I have a script which needs users to fill out certain info and leave certain info blank. When they leave a certain field blank I need to add NULL into the db for that column. Below is my current way of doing it, but I bet there is a better way, what is a better way of what I am doing below, I am looking for something more secure if the user tries to play with it.

PHP Code:

if(empty($_POST['keyword_two'])) {

$keywordbase_one = "`keyword_two`= NULL,";

}else{

$keyword_main_one = strtolower(trim($_POST['keyword_two']));

$keywordbase_one = "`keyword_two`= '$keyword_main_one',";

} 

dont worry I have mysql_real_escape_string and all that on it, I took it out to make it look prettier.

Thanks everyone for there help.

[jimmy85]

I understand that that condition up there is part of your code to make the query string for insertion into the database?

It looks fine.

[Cups]

PHP Code:

if( empty( trim( $_POST['keyword_two'] ) ) ) { 

or use:

array_map( "trim" , $_POST ) ;

earlier on.

Otherwise $keyword_two = " "; will get through.

But really, wouldn't keyword_two already be a NULL field in your database in the first place?

[jimmy85]

That won't be a NULL value anymore if he puts quotes in there. And I think he has to explicitly put a null as value for the variable, otherwise the query would go wrong. The way I see it, code is trying filter out blanks from the form, then concatenate strings to form a query from those variables.

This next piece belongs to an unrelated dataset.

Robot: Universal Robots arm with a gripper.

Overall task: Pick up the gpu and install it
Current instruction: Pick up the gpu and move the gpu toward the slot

Another way would be, have another bit of logic in the code, determine whether a column has a value or not, then skip that column from the query. It's just gonna make the code longer though.

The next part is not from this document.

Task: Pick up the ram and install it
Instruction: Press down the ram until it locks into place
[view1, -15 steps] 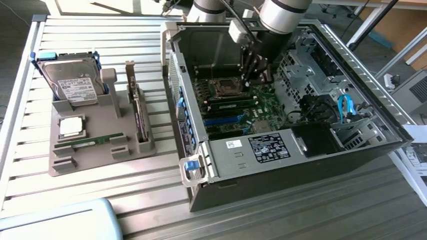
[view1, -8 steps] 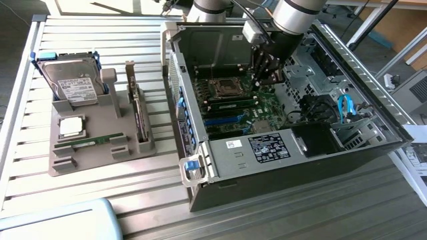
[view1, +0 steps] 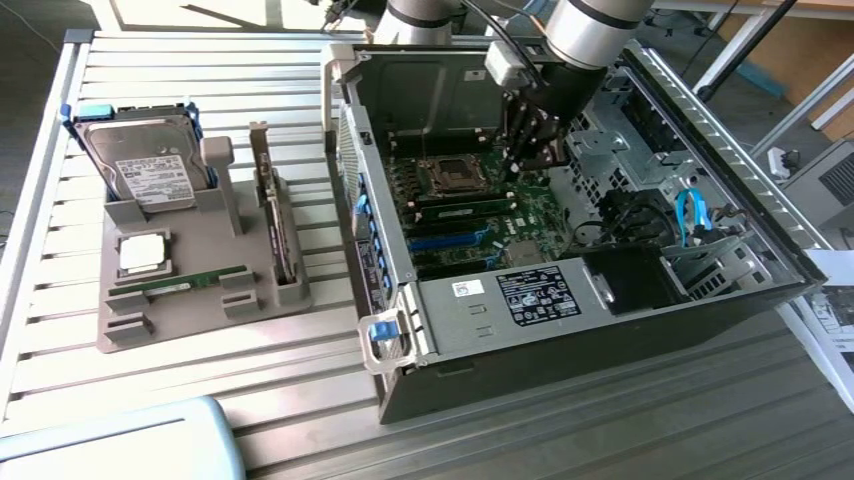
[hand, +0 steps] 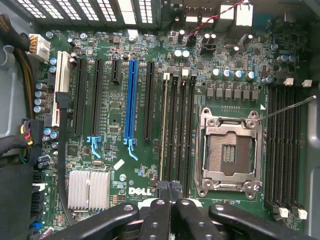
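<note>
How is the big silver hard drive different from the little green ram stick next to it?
The hard drive is silver with a white label; the ram is green.
The hard drive is wide and boxy; the ram is thin and narrow.
The hard drive leans back, propped up in its slot; the ram lies low and flat.
Both sit in the grey holder, outside the computer case.

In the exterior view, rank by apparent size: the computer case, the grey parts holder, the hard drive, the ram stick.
1. computer case
2. grey parts holder
3. hard drive
4. ram, a thin green stick lying in the holder
</note>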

So if TABLE x has A, B and C columns, if it can be determined that COL B has no value, query is like

"INSERT INTO x (A, B) VALUES ('y', 'z')"

Of course COL B has NULL as default.

[AnthonySterling]

If the fields are optional, and you require them to be null if omitted, let the database handle this and set the field NULL my default.

[risoknop]

Quote:

Originally Posted by SilverBulletUK

If the fields are optional, and you require them to be null if omitted, let the database handle this and set the field NULL my default.

Wouldn't work for values such as "", " "... they would be saved as empty string or string with spaces into database instead. You must set variable to null to make sure it will be saved in the database as null.


To the OP - something like this is just fine:

PHP Code:

foreach ($variables as $v) {

    if (true === empty(trim($v))) {

        $v = null;

    }

}



// now query the database 

[BuyAnswersLinks]

Yes it works by seeing if the var is set, if it is set then it adds it to the db, if it isnt set then it adds NULL into the db.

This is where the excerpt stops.